The court disagreed, holding that: (i) extrinsic evidence of the Investor Group’s subjective beliefs about the terms of the Voting Commitment resolved ambiguous terms in the Company’s favor; and (ii) the disclosure failures did not constitute unclean hands in the context of the voting commitment. The court therefore deemed the shares issued.
A corporation seeking to limit stockholders’ voting rights must first prove the existence of such a limitation. Here, however, the Voting Commitment was an unambiguous limitation on the Investor Group’s voting rights. As a result, the Investor Group bore the burden of proving that an exception the Voting Commitment applied. These exceptions included matters “related to” mergers, acquisitions, and recapitalizations, along with ESG matters. The court held that each party offered reasonable interpretations of the exceptions to the Voting Commitment, rendering the exceptions ambiguous. After determining that none of the exceptions was, on its face, applicable to the share issuance, the court turned to extrinsic evidence to interpret the meaning of the exceptions.
Importantly, the court held that a provision of the stockholders agreement, prohibiting the use of drafting history in interpreting the agreement, was enforceable, and that expert testimony on trade usage was non‑dispositive. Therefore, the court considered other extrinsic evidence indicating the parties’ course of performance, including correspondence and contemporaneous notes of conversations between members of the Investor Group and third parties. Based on that evidence, the court found that the Investor Group believed in advance of the vote on the Proposal that the Voting Commitment would obligate them to vote in favor of the Proposal. The court thus concluded that the Investor Group failed to prove that any exception to the Voting Commitment applied.

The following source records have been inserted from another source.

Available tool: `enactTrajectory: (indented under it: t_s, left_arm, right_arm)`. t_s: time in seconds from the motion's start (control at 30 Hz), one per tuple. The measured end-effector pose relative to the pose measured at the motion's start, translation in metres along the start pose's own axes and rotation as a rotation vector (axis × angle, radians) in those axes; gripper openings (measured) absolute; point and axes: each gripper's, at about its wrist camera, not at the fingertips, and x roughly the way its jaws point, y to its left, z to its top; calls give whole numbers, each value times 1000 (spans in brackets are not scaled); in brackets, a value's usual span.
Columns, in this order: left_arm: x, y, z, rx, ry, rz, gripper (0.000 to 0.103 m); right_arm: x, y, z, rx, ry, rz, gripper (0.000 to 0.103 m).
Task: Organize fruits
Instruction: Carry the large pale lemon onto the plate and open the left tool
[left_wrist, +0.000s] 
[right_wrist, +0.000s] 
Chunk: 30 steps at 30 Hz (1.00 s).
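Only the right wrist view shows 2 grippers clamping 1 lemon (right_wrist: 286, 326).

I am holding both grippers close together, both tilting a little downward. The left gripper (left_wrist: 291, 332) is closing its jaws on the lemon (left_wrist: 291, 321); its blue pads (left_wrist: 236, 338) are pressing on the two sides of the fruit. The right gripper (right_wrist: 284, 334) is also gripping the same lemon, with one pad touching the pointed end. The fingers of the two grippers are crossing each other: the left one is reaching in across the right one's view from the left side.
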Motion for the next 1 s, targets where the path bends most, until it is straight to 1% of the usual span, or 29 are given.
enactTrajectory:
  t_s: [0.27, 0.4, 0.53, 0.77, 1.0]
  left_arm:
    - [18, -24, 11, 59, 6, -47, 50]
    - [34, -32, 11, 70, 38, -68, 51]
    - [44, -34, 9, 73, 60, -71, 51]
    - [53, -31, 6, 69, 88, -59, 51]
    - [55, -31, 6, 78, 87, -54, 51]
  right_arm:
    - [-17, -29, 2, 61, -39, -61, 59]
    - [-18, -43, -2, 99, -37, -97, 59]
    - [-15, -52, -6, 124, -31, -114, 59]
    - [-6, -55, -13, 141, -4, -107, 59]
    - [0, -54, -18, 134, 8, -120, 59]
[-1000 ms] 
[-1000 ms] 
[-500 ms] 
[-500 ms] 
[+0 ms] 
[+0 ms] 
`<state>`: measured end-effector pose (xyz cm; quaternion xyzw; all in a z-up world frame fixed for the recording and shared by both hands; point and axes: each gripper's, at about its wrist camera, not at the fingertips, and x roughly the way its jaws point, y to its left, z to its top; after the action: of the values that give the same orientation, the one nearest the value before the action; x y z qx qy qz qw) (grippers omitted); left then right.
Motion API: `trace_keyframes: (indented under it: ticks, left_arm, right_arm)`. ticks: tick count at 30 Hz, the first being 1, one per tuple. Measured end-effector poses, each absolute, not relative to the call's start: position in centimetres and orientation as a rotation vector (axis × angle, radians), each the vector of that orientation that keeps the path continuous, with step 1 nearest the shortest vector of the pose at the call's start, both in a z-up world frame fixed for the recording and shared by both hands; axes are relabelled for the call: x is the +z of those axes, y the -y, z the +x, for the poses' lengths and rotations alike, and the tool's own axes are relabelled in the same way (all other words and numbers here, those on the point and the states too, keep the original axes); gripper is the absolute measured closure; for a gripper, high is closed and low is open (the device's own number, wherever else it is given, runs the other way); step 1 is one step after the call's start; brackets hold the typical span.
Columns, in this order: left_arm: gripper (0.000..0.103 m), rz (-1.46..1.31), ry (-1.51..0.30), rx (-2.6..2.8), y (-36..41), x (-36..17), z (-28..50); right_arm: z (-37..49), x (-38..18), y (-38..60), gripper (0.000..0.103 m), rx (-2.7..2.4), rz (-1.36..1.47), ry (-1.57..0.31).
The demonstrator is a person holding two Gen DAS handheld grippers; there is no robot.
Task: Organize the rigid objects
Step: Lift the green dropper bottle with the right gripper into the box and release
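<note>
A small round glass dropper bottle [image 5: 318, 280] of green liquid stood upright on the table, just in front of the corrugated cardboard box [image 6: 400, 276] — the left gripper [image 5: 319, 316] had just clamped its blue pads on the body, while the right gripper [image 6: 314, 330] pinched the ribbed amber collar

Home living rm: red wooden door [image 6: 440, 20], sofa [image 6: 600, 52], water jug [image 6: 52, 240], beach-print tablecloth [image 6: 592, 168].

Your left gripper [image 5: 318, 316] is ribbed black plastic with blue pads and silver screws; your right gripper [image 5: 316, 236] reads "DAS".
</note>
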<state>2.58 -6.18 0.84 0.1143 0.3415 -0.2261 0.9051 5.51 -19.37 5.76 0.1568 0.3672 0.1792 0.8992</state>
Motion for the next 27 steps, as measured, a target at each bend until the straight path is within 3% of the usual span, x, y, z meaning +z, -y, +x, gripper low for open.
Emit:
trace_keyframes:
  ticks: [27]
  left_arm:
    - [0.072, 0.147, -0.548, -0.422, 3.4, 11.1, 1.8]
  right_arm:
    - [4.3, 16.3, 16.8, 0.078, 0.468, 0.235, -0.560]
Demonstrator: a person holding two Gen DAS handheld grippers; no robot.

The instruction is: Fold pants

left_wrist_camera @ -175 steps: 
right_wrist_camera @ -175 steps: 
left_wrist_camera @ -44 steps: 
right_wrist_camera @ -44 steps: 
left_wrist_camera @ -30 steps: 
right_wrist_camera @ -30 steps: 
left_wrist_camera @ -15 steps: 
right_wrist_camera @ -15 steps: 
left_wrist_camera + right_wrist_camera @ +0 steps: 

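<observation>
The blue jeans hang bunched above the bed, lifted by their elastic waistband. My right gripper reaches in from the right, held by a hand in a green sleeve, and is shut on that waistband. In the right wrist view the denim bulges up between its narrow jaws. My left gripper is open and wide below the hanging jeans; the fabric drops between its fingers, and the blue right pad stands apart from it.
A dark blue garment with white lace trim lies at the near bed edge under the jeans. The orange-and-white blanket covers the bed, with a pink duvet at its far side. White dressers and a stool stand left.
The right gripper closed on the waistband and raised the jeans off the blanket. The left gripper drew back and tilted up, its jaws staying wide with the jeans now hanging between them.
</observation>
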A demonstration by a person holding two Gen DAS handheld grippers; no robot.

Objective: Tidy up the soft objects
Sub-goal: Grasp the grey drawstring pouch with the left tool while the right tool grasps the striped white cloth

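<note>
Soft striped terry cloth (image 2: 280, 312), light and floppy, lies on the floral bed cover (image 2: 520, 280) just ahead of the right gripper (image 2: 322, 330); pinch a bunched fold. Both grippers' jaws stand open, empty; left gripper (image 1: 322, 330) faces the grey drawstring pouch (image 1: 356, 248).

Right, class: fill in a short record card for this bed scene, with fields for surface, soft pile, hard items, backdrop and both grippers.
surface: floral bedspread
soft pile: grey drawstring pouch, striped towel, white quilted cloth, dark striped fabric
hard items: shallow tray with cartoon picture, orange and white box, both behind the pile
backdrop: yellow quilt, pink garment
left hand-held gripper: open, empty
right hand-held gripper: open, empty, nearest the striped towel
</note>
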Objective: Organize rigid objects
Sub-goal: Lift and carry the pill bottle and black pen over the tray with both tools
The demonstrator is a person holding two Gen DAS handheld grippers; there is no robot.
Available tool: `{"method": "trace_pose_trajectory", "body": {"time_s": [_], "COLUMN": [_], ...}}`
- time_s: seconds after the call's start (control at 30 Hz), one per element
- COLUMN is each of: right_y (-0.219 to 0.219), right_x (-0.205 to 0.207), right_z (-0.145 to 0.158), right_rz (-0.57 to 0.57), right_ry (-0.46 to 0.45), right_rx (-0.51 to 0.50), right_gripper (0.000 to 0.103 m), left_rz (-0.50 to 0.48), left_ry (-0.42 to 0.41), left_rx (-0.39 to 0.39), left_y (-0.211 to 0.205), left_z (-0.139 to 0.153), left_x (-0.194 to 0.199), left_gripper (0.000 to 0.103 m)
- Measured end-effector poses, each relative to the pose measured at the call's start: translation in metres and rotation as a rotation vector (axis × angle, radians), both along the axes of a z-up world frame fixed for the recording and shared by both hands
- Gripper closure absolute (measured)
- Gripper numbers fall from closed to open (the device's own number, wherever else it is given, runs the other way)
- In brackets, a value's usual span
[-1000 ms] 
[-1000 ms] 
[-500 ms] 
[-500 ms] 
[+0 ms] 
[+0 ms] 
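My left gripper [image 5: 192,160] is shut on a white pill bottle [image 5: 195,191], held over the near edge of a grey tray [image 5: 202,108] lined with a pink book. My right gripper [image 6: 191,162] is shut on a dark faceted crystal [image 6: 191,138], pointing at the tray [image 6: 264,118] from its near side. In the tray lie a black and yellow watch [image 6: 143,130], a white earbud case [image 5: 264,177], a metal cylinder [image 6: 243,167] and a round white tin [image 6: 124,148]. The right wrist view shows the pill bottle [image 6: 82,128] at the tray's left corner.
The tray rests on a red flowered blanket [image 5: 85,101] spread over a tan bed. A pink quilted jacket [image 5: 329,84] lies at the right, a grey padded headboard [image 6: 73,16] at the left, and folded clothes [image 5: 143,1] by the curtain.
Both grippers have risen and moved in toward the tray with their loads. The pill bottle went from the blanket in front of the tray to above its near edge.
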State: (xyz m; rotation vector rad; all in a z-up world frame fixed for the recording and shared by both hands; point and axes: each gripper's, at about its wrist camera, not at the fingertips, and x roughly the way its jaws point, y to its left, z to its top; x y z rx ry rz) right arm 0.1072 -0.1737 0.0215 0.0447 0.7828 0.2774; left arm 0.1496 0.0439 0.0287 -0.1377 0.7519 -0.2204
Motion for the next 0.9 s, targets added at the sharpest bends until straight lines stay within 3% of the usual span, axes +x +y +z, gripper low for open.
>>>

Finally, the court held that the doctrine of unclean hands, based on one misrepresentation and one omission in the proxy statement, would not bar the Company’s success on the merits. The court first cited precedent holding that the duty of disclosure does not apply in connection with a contractual obligation, such as the Voting Commitment. The court then noted that the doctrine of unclean hands is unavailable when the party claiming the doctrine had itself acted inequitably. The Investor Group had violated the standstill provision in the stockholders agreement by actively campaigning against the Proposal in communications with other stockholders, foreclosing the possibility that the disclosure violations, even if material, would render the doctrine of unclean hands unavailable to the Company.
This case provides a helpful analysis on the enforceability of contractual provisions designed to prevent courts from considering evidence of the parties’ negotiations. However, central to the court’s holding was its finding that the restriction did not unduly limit the court’s ability to consider the extrinsic evidence needed to interpret the ambiguous provisions. It remains unclear whether a contractual provision foreclosing consideration of all extrinsic evidence would be enforceable.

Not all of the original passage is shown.